Exercise:
Search the lines of the records for the word "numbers", and copy every line that has it.

Saved entries:
Content starts

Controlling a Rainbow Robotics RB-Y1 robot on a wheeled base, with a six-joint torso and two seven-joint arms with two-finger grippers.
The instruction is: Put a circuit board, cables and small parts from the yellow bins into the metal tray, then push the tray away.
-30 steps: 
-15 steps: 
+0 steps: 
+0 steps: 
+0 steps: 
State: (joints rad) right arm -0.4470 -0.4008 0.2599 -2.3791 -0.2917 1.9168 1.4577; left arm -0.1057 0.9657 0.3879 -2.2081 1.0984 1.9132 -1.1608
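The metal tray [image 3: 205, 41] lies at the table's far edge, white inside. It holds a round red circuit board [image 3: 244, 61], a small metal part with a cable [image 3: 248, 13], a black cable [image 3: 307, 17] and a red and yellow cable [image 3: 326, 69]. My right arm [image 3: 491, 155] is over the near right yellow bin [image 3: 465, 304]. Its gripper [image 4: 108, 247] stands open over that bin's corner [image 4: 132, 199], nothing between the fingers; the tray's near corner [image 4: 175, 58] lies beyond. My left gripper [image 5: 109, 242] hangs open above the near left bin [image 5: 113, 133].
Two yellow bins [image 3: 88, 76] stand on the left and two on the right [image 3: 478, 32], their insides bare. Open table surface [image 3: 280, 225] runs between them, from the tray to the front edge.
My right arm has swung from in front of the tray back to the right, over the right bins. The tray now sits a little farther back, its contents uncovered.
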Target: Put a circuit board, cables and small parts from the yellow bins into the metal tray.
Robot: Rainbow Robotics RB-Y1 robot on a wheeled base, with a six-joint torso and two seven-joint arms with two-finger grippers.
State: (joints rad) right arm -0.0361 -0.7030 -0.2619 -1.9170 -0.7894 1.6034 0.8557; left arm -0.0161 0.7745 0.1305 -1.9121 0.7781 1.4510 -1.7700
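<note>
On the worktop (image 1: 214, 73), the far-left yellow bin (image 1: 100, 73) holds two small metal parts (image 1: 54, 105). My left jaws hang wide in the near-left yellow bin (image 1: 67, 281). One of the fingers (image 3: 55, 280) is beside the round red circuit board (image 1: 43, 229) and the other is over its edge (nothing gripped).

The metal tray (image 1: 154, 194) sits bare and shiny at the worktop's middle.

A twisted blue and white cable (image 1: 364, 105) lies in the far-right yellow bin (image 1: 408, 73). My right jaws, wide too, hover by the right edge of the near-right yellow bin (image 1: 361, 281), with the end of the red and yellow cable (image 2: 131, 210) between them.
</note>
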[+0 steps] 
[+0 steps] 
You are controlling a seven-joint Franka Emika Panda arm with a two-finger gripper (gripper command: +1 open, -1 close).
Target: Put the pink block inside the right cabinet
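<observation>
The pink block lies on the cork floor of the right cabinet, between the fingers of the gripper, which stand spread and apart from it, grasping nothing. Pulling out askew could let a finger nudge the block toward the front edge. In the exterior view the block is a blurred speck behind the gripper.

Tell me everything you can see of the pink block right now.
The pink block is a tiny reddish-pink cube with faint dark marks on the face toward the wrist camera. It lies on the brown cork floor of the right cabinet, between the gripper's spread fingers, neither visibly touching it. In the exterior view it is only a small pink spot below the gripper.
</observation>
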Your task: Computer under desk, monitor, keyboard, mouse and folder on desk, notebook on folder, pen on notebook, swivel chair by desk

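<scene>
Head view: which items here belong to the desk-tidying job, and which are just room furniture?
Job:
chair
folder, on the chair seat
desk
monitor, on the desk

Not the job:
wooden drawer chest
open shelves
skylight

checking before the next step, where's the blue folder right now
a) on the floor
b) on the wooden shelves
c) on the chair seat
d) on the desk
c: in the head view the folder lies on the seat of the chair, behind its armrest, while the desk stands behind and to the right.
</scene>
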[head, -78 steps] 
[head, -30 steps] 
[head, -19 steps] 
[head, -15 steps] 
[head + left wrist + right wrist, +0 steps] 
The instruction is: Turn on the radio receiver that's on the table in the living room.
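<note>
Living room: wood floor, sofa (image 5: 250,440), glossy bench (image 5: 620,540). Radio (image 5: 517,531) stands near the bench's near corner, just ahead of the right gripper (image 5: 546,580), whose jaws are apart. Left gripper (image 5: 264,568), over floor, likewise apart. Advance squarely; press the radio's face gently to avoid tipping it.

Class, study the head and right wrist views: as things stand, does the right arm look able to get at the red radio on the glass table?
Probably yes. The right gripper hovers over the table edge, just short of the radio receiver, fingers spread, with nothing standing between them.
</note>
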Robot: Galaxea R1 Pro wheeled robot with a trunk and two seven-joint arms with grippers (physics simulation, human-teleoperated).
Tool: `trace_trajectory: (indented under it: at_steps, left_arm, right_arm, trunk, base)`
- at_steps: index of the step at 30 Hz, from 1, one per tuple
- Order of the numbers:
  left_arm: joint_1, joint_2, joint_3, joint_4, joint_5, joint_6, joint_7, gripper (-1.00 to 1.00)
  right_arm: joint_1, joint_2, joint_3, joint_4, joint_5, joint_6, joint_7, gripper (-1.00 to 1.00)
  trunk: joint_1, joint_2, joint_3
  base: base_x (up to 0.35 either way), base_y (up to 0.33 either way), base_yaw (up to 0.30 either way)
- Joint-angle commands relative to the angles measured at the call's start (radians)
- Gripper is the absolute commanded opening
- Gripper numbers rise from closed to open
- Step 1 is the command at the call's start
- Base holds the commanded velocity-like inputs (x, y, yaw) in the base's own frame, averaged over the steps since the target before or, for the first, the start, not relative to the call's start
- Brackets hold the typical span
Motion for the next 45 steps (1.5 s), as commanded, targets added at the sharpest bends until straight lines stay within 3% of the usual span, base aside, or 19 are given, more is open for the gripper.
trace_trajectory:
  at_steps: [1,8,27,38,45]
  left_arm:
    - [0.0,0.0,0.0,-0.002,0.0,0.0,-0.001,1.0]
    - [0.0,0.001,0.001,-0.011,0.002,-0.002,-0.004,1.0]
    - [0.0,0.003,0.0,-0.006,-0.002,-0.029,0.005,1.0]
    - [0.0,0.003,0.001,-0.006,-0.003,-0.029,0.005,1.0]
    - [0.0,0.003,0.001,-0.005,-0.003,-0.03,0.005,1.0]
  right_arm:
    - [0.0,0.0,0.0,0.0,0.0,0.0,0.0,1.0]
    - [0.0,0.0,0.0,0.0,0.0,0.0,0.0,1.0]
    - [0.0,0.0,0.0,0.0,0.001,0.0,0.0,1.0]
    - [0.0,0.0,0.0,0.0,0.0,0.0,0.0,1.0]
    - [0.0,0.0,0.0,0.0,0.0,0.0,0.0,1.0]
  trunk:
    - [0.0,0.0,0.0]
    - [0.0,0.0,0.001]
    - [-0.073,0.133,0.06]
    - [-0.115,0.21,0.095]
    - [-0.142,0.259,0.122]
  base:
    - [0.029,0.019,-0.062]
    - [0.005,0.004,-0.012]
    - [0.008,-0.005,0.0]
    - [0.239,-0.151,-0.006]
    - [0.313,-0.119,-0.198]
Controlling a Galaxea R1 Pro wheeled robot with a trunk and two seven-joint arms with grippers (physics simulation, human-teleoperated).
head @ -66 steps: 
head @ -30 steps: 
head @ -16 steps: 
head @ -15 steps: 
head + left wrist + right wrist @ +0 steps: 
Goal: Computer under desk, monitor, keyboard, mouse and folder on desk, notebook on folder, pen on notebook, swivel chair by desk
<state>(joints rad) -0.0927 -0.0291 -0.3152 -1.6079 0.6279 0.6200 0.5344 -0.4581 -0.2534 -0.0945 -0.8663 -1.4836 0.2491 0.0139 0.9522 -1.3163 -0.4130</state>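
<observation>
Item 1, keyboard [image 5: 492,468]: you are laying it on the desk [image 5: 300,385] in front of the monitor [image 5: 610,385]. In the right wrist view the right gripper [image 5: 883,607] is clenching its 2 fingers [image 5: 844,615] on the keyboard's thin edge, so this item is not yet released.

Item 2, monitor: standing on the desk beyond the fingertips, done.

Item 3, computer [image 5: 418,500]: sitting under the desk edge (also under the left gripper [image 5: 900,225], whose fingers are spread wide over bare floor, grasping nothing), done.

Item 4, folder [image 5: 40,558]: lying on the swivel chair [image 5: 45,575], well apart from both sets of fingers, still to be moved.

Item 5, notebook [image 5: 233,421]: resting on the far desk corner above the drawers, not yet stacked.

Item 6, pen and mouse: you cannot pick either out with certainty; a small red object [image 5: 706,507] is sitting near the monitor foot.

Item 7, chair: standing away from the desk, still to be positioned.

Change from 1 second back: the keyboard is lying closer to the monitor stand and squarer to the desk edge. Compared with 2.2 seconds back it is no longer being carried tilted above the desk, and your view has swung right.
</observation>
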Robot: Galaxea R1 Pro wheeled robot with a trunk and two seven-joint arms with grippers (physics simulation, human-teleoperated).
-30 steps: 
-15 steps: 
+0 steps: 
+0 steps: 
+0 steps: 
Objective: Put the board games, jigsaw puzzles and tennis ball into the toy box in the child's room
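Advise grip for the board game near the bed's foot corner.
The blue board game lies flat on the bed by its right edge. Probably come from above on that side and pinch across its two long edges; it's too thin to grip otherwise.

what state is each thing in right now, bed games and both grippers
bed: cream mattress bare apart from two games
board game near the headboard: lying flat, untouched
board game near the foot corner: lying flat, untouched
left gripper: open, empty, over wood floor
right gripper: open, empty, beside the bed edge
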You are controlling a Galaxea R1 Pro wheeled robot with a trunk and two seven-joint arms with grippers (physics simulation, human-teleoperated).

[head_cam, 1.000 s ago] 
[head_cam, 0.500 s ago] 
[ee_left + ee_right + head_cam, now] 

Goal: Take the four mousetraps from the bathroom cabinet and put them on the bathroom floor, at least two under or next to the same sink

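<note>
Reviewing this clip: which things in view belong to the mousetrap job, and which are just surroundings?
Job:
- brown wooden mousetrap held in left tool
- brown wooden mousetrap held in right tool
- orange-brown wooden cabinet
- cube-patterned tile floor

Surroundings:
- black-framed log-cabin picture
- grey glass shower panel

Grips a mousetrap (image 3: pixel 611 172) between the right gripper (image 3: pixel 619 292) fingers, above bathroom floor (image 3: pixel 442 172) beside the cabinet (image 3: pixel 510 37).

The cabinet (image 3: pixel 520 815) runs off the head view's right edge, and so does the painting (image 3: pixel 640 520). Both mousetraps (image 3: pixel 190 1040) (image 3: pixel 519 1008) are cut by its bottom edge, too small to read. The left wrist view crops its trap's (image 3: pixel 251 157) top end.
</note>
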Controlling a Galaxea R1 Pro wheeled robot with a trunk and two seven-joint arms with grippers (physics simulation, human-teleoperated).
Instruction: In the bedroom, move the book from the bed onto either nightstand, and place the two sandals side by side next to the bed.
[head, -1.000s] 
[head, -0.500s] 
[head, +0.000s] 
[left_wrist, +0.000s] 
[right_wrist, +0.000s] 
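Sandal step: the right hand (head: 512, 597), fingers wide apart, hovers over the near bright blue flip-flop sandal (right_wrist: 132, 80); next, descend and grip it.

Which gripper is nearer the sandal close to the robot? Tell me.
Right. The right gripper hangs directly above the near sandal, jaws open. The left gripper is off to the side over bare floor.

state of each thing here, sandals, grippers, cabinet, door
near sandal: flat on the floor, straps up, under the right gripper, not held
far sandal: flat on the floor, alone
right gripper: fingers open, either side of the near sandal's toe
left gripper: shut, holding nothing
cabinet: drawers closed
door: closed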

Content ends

Answer space:
- Order of the numbers:
- Gripper numbers rise from closed to open

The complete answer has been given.